#### Task directions:
Provide again, from the entries below, every line from the one containing "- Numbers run" through the one containing "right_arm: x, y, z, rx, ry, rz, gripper", exactly as written, and no other line.

#### Stored data entries:
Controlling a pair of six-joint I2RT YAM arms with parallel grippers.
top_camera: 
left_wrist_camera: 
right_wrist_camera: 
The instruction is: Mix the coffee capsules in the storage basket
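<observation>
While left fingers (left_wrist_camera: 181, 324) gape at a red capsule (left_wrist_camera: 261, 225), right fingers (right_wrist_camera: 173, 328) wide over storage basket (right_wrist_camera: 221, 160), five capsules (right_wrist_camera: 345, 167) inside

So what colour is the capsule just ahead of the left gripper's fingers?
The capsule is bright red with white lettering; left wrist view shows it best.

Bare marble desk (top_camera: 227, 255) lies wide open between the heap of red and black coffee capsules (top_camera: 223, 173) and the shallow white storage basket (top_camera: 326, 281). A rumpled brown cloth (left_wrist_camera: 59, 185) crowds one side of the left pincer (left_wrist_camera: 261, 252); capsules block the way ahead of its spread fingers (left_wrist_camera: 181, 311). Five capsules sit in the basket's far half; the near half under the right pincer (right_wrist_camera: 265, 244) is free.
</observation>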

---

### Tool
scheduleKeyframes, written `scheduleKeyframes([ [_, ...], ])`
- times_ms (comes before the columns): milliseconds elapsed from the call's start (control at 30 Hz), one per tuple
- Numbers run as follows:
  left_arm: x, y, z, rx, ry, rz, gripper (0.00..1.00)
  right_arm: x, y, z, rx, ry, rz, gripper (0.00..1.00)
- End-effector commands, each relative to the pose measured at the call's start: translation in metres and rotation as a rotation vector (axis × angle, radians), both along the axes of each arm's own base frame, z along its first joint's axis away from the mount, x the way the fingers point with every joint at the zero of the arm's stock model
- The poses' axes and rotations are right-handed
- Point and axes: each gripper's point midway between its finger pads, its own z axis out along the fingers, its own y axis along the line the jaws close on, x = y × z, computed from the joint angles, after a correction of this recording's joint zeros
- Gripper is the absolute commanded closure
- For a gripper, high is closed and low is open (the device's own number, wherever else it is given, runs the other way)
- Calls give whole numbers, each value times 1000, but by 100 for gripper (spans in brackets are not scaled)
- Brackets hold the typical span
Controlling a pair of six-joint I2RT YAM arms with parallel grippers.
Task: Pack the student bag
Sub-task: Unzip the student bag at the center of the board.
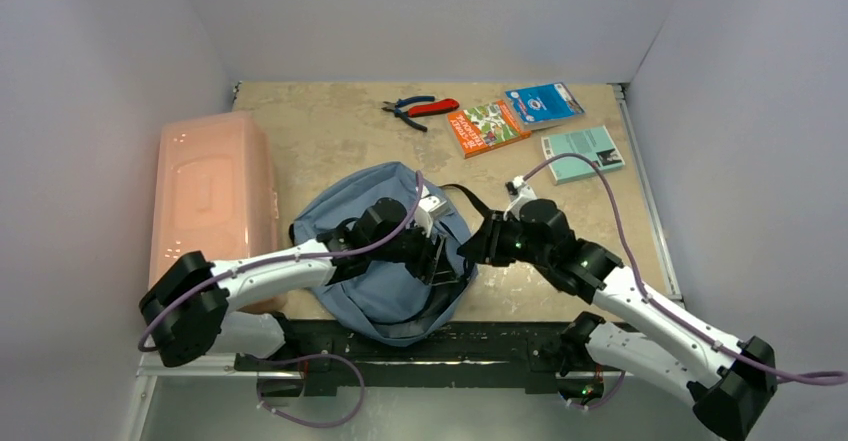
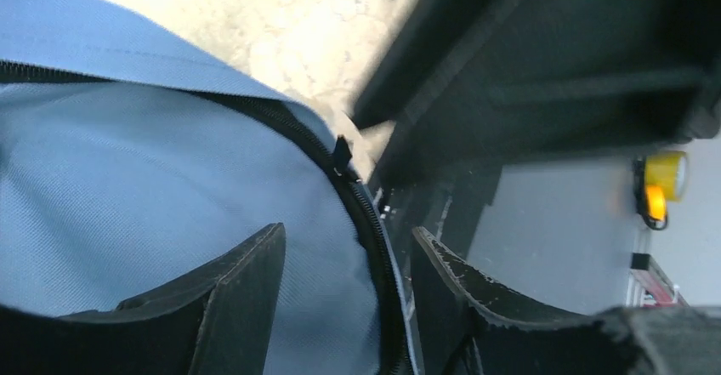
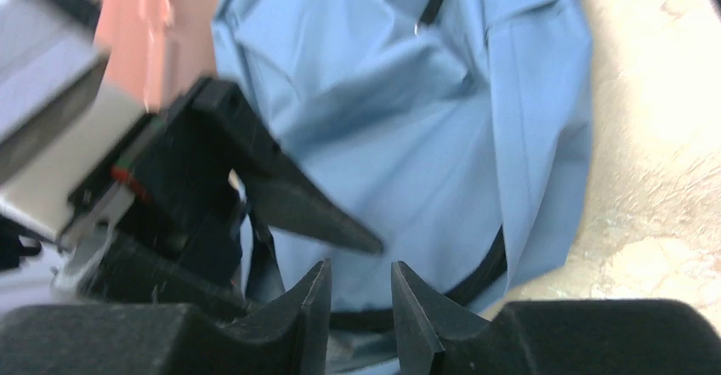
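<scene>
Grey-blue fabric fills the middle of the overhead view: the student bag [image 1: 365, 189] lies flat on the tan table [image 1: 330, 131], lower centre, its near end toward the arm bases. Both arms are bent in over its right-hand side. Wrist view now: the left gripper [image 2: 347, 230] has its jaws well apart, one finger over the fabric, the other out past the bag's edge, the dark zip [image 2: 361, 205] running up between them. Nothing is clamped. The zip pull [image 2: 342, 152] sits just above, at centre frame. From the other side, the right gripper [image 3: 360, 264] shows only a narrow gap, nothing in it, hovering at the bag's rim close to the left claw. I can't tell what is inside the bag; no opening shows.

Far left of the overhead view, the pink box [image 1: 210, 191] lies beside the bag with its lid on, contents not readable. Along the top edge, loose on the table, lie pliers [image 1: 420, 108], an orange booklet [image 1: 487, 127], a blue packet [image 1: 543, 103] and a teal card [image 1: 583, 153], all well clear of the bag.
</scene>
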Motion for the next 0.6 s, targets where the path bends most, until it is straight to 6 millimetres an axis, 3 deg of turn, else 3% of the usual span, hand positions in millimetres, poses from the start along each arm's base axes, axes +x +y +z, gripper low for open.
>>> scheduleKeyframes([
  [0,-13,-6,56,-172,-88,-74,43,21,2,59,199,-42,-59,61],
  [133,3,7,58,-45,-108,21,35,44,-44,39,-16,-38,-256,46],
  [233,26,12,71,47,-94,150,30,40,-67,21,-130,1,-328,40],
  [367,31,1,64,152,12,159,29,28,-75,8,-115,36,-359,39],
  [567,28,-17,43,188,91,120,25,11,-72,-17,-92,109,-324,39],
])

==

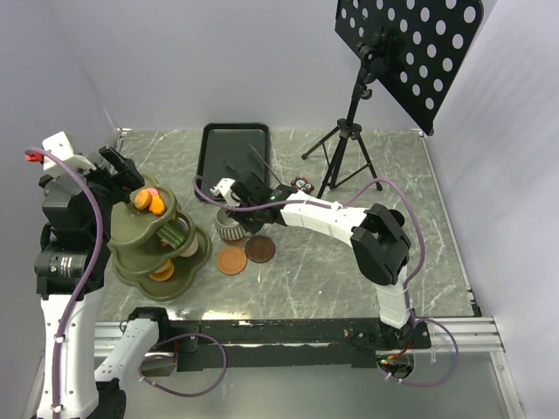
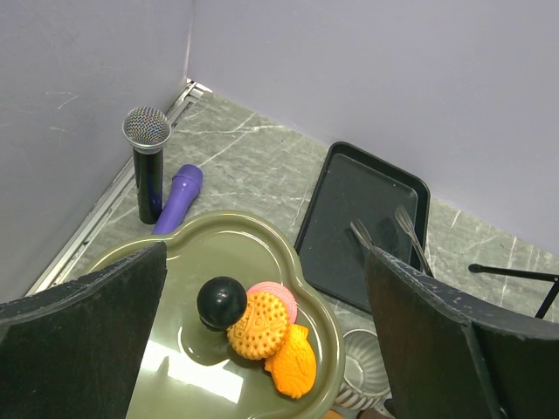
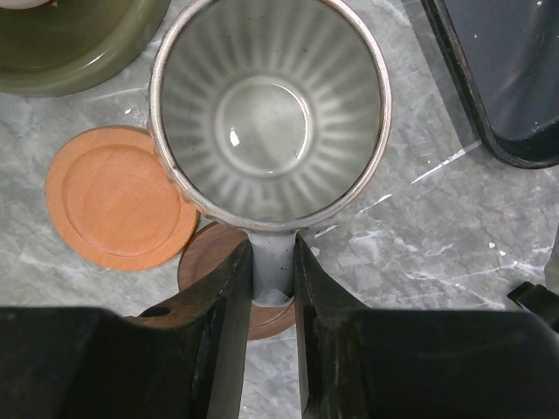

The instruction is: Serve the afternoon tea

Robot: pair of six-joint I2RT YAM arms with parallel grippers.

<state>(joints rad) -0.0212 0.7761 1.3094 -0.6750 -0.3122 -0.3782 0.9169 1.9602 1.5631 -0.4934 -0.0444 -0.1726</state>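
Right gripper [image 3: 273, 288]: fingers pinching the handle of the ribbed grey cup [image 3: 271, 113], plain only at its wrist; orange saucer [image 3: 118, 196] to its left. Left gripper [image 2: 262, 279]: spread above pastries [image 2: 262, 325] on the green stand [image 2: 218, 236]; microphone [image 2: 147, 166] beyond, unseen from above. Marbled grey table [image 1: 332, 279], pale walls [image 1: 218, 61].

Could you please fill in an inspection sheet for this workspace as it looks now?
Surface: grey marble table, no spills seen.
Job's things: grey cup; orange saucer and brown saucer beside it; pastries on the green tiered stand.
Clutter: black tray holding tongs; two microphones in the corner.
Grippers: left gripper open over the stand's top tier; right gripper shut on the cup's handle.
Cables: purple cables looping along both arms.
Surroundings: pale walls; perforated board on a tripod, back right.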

#### Written answer:
- Numbers run as follows:
  left_arm: x, y, z, rx, ry, rz, gripper (0.00..1.00)
  right_arm: x, y, z, rx, ry, rz, gripper (0.00..1.00)

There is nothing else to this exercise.